Museum Hasyim Asy'ari di Jombang Gambarkan Sejarah Islam Nusantara

Enggran Eko Budianto - detikNews
Rabu, 10 Nov 2021 16:12 WIB
Museum Islam Indonesia Hasyim Asyari (Minha) di Jombang, yang diresmikan Presiden Jokowi akhir 2018, baru dibuka untuk wisata. Museum di kawasan wisata religi Makam Gus Dur ini dibuka akhir pekan saja.
Museum Hasyim Asy'ari di Jombang/Foto: Enggran Eko Budianto/detikcom
Surabaya -

Museum Islam Indonesia Hasyim Asy'ari (Minha) di Jombang mulai dibuka untuk wisata setiap akhir pekan. Museum di kawasan Makam Gus Dur ini memamerkan ratusan koleksi tentang sejarah Islam Nusantara.

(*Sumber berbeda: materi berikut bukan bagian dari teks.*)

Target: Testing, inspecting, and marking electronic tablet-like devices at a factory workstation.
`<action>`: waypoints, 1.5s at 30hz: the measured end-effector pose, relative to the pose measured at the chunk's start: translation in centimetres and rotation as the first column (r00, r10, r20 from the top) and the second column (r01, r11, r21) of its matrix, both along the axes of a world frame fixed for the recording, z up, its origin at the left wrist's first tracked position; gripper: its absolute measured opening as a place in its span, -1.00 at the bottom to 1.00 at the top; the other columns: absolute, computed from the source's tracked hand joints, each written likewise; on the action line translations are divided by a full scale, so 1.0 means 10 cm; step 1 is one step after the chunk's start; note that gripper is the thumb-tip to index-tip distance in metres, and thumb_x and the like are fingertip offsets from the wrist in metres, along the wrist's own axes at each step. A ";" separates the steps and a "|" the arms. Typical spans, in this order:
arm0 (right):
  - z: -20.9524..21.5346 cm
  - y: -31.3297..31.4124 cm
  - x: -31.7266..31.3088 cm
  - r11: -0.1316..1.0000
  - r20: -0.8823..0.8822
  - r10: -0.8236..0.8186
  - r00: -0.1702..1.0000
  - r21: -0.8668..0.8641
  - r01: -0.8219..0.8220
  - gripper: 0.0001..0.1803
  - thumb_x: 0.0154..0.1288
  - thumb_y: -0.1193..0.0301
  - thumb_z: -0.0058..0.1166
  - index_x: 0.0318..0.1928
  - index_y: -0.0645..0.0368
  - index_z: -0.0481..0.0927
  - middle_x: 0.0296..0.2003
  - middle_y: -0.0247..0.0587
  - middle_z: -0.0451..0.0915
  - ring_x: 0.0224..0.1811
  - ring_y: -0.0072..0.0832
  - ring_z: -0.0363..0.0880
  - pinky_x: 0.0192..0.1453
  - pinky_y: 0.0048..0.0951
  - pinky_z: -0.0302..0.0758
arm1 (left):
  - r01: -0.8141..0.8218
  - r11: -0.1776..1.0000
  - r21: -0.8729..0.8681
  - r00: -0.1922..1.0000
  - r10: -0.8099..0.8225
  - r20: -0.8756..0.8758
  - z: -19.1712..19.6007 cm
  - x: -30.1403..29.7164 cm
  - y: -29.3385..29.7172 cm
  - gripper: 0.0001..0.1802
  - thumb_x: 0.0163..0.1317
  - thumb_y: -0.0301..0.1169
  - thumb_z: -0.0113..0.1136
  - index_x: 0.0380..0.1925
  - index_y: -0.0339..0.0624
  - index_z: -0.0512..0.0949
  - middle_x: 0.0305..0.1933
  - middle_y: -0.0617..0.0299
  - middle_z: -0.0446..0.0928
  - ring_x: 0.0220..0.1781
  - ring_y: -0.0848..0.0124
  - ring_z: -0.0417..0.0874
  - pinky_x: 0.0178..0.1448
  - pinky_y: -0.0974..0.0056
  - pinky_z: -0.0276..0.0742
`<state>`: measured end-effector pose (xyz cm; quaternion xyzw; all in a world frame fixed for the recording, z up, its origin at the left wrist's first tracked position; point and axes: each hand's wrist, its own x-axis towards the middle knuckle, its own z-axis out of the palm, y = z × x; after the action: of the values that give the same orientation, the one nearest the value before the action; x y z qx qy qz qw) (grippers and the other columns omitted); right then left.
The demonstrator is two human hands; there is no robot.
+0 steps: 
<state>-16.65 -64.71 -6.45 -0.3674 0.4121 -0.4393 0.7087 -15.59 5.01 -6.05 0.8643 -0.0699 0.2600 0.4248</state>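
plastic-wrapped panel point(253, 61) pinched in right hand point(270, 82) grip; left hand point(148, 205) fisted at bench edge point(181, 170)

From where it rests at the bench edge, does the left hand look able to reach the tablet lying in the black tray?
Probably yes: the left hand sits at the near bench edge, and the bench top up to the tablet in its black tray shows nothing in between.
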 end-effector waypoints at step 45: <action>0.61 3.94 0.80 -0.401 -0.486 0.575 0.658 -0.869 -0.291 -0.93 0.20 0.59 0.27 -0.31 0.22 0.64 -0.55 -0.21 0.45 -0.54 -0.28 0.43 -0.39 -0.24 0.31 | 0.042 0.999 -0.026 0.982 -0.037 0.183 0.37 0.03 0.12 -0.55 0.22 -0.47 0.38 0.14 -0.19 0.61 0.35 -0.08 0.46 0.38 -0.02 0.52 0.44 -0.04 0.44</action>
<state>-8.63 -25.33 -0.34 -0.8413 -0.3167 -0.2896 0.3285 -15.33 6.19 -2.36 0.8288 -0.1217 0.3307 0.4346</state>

Kurator Minha, Bondan Kanumoyoso mengatakan, museum yang pembangunannya digagas Adik Gus Dur, KH Salahuddin Wahid ini memamerkan tinggalan-tinggalan arkeologi sejarah masuknya Islam ke Indonesia. Kemudian bukti-bukti sejarah perkembangan tahap awal Islam ke seluruh penjuru nusantara dari abad 17-18.

"Sampai abad 19 bagaimana jaringan intelektual berkembang di masyarakat Islam, juga bagaimana literasi masuk ke pesantren-pesantren. Kemudian pesantren sebagai kekuatan yang membangun ke-Indonesiaan kita, karena mereka yang mengenalkan berbagai teks ke masyarakat yang mencerahkan. Hingga masuk abad 20 dunia pergerakan nasional sebenarnya diinspirasi kekuatan Islam. Kemudian muncul sebagai gerakan kebangsaan," kata Bondan kepada wartawan di lokasi, Rabu (10/11/2021).

Saat ini, Minha mempunyai 112 koleksi. Terdiri dari berbagai naskah kuno, artefak, mata uang Islam, prasasti, kitab-kitab kuno dan lainnya. Museum ini juga memajang barang dan kitab peninggalan tokoh pendiri NU, KH Hasyim Asy'ari.

Bondan menjelaskan, Minha mengusung tema besar Islam yang membawa berkah bagi alam semesta. Sebagaimana ajaran yang dipahami kalangan nahdliyin, Islam berkembang menjadi bagian pembentuk karakter bangsa.

"Karakter Islam yang berkembang sangat menghargai keberagaman, menjunjung tinggi nilai-nilai toleransi. Ada representasi bagaimana Islam berkembang, kemudian dianut dan diamalkan masyarakat di setiap wilayah Indonesia," jelasnya.

Ke depan, kata Bondan, koleksi Minha akan terus ditambah. Koleksi museum di kawasan Ponpes Tebuireng, Desa Cukir, Kecamatan Diwek, Jombang ini diharapkan menimbulkan interaksi dengan para pengunjungnya.

"Masyarakat bukan hanya melihat dan menyaksikan, tapi mereka juga bisa menyampaikan apa yang mereka fikirkan tentang Islam, dengan cara berinteraksi dengan koleksi di museum. Bisa dilihat azan dari berbagai masjid dari Sumatra sampai Papua, karena azan dilantunkan berbeda-beda," terangnya.

Minha berdiri di atas lahan Pemkab Jombang seluas 4,9 hektare. Museum ini dibangun tahun 2014-2017, menelan biaya Rp 65 miliar dari Kemendikbud Ristek.

Minha diresmikan Presiden Jokowi pada 19 Desember 2018, tapi baru dibuka hari ini bertepatan dengan Hari Pahlawan. Itu pun khusus akhir pekan saja karena di tengah pandemi COVID-19.